Work instructions — For this exercise, repeat the listing below from its first line through the line containing "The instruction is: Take", exactly as written.

Data excerpts —
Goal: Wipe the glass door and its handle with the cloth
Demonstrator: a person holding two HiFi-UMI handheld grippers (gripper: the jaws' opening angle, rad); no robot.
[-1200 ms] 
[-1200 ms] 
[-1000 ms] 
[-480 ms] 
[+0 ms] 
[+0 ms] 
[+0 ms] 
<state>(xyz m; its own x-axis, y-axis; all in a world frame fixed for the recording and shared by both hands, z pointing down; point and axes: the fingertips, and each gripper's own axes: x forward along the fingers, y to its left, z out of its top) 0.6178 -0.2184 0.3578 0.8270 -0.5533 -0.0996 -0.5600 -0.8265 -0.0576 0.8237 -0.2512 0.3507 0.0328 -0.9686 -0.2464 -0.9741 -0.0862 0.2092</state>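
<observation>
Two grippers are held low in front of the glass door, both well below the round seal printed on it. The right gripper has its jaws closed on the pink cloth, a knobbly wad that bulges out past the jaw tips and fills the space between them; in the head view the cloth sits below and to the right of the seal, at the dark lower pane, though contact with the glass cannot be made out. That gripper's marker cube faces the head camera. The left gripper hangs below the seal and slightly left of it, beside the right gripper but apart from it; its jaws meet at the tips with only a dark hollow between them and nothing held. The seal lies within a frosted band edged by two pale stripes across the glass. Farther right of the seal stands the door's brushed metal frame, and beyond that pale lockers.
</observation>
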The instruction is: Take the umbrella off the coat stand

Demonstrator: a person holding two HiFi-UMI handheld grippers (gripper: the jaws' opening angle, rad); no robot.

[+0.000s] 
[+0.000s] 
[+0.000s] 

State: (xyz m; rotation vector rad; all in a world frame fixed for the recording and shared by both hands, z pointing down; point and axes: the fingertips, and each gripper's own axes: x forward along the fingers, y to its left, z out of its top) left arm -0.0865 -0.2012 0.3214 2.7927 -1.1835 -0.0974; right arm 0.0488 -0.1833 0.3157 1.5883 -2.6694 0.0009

Response area —
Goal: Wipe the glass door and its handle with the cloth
Demonstrator: a person holding two HiFi-UMI handheld grippers (gripper: the jaws' opening angle, rad); no robot.
[-1200 ms] 
[-1200 ms] 
[-1000 ms] 
[-480 ms] 
[+0 ms] 
[+0 ms] 
[+0 ms] 
<state>(xyz m; its own x-axis, y-axis; all in a world frame fixed for the recording and shared by both hands, z pointing down; point and axes: the fingertips, and each gripper's own axes: x forward along the fingers, y to its left, z out of its top) 0.6178 -0.2184 0.3578 0.8270 -0.5533 -0.0996 -0.5600 -0.8265 -0.0576 0.8237 -0.2512 0.3507 0.0328 -0.9686 -0.2464 -0.9741 -0.0862 0.2092</state>
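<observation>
Two grippers are held low in front of the glass door, both well below the round seal printed on it. The right gripper has its jaws closed on the pink cloth, a knobbly wad that bulges out past the jaw tips and fills the space between them; in the head view the cloth sits below and to the right of the seal, at the dark lower pane, though contact with the glass cannot be made out. That gripper's marker cube faces the head camera. The left gripper hangs below the seal and slightly left of it, beside the right gripper but apart from it; its jaws meet at the tips with only a dark hollow between them and nothing held. The seal lies within a frosted band edged by two pale stripes across the glass. Farther right of the seal stands the door's brushed metal frame, and beyond that pale lockers.
</observation>
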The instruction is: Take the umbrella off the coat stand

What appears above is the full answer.